### PROBLEM DETAILS
When you reach the line containing "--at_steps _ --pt" in the records below, start copying exactly, and stop once you have copied the line containing "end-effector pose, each".

### MATERIAL TO PROCESS
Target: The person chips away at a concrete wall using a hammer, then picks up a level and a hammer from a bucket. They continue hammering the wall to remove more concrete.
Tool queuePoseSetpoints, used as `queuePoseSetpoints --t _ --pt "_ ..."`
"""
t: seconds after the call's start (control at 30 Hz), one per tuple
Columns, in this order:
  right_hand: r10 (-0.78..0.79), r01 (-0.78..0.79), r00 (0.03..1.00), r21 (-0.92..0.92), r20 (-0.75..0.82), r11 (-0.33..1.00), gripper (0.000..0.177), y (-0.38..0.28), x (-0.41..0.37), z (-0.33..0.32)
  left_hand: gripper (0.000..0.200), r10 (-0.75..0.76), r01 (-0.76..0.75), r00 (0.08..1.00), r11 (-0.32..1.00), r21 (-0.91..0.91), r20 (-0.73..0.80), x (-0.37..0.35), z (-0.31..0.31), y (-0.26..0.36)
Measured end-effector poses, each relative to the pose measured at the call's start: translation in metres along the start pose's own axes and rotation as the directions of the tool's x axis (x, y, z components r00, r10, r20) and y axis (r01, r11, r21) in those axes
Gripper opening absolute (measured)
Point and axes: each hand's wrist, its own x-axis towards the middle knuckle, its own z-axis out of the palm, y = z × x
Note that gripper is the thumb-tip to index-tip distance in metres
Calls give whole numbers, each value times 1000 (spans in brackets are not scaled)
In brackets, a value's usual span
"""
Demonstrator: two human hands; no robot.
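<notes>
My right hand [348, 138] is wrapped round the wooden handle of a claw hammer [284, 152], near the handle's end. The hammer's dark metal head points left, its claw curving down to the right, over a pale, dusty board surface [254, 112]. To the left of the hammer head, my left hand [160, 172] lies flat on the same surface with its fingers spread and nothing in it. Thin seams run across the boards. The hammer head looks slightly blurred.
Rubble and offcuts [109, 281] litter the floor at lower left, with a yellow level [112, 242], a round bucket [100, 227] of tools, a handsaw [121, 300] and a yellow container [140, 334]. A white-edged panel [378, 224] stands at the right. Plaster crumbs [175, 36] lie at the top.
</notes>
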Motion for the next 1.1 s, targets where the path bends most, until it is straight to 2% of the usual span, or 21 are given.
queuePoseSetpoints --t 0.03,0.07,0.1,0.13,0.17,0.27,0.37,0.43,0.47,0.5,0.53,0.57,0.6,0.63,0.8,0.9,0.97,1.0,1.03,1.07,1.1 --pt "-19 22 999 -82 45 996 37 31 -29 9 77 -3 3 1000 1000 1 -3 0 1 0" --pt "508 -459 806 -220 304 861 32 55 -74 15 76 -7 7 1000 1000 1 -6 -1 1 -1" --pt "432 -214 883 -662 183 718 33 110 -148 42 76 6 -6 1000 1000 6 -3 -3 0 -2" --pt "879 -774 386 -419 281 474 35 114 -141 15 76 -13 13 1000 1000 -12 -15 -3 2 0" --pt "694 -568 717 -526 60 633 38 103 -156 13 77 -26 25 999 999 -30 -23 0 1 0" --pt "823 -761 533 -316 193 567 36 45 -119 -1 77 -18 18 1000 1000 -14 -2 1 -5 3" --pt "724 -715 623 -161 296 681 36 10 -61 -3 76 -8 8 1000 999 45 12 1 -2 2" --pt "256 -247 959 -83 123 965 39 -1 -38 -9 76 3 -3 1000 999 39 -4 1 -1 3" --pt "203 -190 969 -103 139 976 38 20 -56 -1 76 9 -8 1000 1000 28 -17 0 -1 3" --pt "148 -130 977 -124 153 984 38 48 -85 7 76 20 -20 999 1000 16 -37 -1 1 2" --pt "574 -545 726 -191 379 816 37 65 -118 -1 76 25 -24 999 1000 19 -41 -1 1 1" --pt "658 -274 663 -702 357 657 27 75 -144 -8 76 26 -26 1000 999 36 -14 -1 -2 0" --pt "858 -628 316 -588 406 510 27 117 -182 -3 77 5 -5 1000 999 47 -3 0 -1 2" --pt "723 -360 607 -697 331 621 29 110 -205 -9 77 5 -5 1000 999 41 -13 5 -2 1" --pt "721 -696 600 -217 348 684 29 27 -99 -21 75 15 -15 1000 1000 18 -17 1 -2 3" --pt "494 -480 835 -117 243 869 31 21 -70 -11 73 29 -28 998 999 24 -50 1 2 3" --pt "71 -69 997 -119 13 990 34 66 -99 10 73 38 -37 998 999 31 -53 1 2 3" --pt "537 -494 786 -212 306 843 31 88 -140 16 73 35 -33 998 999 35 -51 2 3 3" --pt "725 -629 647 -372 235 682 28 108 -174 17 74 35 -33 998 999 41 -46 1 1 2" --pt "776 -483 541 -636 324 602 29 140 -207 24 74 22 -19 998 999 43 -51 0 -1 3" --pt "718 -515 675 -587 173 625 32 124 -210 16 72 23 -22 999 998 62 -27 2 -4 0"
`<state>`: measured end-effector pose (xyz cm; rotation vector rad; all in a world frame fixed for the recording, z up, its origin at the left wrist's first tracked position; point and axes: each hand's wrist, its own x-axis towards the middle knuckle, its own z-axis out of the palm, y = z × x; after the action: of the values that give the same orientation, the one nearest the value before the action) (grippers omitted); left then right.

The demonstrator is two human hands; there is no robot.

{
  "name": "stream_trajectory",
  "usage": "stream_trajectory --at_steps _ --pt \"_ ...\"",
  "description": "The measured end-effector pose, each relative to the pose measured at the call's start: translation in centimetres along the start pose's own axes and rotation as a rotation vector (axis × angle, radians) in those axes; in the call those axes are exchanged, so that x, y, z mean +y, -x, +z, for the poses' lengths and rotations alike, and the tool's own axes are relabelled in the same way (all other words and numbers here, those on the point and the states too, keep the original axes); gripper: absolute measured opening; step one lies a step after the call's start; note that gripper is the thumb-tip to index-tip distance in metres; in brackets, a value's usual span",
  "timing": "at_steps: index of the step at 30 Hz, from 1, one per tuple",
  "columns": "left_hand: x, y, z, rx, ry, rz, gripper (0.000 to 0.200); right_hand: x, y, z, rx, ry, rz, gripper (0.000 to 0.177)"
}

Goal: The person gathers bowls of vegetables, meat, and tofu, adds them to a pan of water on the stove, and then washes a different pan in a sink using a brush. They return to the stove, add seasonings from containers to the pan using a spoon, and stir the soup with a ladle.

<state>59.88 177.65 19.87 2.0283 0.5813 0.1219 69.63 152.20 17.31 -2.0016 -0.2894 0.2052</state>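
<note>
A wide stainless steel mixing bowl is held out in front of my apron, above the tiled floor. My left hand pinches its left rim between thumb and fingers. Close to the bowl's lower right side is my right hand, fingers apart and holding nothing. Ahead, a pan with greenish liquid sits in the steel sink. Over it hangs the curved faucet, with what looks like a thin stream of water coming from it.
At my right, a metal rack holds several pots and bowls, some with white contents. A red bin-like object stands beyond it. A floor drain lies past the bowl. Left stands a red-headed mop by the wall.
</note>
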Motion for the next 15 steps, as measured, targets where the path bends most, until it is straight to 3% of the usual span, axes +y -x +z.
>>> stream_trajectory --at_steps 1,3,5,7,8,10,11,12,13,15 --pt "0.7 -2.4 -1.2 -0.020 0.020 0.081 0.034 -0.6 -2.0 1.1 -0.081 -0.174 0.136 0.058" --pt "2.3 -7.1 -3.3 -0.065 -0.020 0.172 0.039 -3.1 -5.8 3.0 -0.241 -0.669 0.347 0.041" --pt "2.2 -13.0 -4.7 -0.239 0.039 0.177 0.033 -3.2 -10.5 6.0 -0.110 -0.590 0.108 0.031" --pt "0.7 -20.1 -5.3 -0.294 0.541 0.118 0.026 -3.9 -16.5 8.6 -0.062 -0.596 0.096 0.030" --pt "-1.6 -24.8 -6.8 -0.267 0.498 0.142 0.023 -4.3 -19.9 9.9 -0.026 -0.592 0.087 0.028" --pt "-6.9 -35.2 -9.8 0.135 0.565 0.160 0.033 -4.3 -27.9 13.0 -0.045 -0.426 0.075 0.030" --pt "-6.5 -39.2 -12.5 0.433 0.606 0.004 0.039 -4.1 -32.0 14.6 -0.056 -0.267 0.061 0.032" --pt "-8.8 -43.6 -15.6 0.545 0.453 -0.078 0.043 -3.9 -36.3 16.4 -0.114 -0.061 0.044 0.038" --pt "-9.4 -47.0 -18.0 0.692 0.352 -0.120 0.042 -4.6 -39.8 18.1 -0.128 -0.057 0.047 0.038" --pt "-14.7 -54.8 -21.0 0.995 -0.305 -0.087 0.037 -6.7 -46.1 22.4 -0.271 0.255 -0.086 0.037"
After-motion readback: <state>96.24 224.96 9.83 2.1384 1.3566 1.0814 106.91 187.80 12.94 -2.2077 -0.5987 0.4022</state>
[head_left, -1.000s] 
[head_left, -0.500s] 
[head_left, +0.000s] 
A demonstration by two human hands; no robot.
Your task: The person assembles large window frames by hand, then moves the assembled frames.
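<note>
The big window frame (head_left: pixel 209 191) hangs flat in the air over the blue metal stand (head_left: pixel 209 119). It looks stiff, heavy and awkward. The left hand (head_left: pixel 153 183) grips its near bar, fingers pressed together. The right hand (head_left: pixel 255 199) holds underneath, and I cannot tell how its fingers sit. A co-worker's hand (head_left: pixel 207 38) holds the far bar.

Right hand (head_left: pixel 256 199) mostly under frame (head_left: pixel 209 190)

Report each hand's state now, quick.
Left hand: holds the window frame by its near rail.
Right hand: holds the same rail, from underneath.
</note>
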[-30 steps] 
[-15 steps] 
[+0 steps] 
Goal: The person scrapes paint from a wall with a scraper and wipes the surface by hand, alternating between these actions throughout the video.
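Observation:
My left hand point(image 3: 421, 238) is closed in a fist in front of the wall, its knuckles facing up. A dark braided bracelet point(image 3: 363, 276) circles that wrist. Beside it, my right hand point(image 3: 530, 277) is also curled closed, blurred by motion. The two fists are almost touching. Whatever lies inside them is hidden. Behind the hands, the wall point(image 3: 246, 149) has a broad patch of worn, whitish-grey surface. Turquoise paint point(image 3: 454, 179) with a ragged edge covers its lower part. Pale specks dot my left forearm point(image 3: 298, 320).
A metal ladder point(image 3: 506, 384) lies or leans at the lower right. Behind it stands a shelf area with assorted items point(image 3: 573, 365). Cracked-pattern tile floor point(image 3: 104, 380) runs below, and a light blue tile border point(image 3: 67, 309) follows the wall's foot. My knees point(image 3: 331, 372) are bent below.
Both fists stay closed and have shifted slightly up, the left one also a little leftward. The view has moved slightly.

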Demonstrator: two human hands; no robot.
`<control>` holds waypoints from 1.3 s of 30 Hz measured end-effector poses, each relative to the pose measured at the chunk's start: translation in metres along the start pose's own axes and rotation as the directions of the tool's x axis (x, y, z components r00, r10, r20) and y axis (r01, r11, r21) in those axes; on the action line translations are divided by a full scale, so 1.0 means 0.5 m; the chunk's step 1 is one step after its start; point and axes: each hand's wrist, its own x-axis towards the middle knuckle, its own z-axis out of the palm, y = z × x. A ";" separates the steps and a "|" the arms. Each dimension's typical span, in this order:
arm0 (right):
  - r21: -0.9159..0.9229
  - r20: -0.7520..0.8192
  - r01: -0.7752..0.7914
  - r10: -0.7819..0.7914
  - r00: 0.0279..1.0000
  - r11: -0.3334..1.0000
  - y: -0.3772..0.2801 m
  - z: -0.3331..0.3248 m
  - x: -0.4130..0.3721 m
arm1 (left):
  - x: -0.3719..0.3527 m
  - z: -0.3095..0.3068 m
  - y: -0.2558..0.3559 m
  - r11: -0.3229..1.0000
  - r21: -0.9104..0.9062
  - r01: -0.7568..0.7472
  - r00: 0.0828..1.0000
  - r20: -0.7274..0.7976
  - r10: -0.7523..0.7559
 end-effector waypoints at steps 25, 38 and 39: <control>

### SOLUTION FOR THIS TASK
  "usage": "stream_trajectory --at_steps _ --pt \"_ ...\"",
  "description": "The measured end-effector pose, each relative to the pose measured at the call's start: translation in centimetres along the start pose's own axes and rotation as a rotation vector (axis × angle, radians) in those axes; in the call those axes are exchanged, so that x, y, z mean +y, -x, +z, for the poses' lengths and rotations alike, and the tool's own axes are relabelled in the same way (all other words and numbers here, those on the point and the states too, keep the original axes); gripper: absolute measured opening; step one lies a step after the call's start; note that gripper is the thumb-tip to index-tip distance in metres; in brackets, a value's usual span",

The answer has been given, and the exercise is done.